> Assigned task
A bare count is the expected answer, namely the number of lines in the records that have the word "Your".

> Extracted entries

————

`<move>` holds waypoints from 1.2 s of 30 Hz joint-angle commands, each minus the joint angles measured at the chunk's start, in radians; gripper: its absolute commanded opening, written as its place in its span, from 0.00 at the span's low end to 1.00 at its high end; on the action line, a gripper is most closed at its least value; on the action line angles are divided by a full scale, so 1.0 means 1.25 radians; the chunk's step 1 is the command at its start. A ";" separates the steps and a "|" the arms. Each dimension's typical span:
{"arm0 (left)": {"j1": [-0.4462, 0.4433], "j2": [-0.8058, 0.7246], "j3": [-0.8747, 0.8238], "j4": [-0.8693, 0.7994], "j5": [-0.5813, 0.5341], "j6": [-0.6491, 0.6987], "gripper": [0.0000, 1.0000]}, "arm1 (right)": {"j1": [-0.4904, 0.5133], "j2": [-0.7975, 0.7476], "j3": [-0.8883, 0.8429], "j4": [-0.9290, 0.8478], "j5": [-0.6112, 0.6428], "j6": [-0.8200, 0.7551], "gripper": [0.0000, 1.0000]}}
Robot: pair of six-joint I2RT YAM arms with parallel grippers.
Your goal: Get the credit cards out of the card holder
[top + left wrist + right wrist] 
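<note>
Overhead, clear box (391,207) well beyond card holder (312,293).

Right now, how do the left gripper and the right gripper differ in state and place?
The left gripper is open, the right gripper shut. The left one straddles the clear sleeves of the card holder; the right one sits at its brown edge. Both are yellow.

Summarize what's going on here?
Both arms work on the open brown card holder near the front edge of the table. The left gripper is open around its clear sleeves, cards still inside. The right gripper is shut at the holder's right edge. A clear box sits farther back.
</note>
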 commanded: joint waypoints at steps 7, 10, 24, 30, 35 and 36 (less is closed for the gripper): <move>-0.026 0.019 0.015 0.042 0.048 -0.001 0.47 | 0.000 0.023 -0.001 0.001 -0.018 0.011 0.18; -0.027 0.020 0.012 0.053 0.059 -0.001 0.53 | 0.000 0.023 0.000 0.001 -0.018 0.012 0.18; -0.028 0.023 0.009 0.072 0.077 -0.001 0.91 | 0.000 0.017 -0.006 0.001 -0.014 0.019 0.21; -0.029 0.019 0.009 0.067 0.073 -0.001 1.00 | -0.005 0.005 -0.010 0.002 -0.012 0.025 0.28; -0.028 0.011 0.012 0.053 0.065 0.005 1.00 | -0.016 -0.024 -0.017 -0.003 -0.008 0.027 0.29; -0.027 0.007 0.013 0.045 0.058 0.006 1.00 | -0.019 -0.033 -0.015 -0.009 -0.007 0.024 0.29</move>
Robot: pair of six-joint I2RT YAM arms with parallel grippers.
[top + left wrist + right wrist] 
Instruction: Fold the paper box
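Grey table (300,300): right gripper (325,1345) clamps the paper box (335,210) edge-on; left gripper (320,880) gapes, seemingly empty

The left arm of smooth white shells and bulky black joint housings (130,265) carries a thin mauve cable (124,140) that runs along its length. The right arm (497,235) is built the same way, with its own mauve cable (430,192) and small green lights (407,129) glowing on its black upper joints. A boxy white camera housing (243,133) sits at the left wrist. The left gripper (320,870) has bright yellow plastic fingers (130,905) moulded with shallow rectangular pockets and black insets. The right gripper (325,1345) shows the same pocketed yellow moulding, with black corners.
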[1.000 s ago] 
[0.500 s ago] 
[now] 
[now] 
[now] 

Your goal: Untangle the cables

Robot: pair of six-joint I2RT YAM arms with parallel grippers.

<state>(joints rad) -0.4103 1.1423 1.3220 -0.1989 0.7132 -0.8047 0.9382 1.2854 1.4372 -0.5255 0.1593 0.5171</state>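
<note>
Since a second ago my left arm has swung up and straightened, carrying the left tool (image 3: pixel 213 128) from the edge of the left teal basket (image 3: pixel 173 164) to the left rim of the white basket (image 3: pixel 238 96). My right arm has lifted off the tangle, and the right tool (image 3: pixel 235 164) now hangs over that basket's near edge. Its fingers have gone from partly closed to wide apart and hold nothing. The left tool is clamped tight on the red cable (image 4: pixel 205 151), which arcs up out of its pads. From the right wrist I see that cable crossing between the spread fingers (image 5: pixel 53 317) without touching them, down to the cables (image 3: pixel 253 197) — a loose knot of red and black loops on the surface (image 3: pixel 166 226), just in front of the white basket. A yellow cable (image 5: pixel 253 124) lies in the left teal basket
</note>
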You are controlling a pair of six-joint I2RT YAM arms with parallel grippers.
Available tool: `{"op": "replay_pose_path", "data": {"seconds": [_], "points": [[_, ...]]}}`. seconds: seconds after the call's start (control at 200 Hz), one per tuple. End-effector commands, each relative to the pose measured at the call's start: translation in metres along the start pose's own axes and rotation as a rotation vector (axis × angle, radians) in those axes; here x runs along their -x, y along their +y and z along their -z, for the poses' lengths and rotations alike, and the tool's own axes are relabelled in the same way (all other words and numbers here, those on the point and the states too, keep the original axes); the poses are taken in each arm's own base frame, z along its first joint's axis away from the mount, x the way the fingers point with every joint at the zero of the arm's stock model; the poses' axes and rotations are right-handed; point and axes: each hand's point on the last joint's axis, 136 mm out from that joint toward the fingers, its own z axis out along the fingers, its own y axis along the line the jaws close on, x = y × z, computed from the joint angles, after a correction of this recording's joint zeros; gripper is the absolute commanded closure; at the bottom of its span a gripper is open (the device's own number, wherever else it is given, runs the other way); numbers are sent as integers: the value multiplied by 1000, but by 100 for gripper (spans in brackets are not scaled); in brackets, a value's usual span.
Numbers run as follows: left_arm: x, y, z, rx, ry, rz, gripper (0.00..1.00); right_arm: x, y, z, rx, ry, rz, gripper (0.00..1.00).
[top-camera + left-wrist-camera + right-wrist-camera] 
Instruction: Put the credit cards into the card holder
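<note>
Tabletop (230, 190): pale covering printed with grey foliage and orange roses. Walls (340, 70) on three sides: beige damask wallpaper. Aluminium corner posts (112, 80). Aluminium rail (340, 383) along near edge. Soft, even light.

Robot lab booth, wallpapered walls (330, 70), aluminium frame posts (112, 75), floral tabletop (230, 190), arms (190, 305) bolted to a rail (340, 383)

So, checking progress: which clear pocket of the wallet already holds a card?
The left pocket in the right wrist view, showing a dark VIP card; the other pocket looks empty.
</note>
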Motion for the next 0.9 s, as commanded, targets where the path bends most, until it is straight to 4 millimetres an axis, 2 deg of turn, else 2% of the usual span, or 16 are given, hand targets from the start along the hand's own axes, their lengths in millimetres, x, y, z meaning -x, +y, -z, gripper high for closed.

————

> Solution for this exercise
2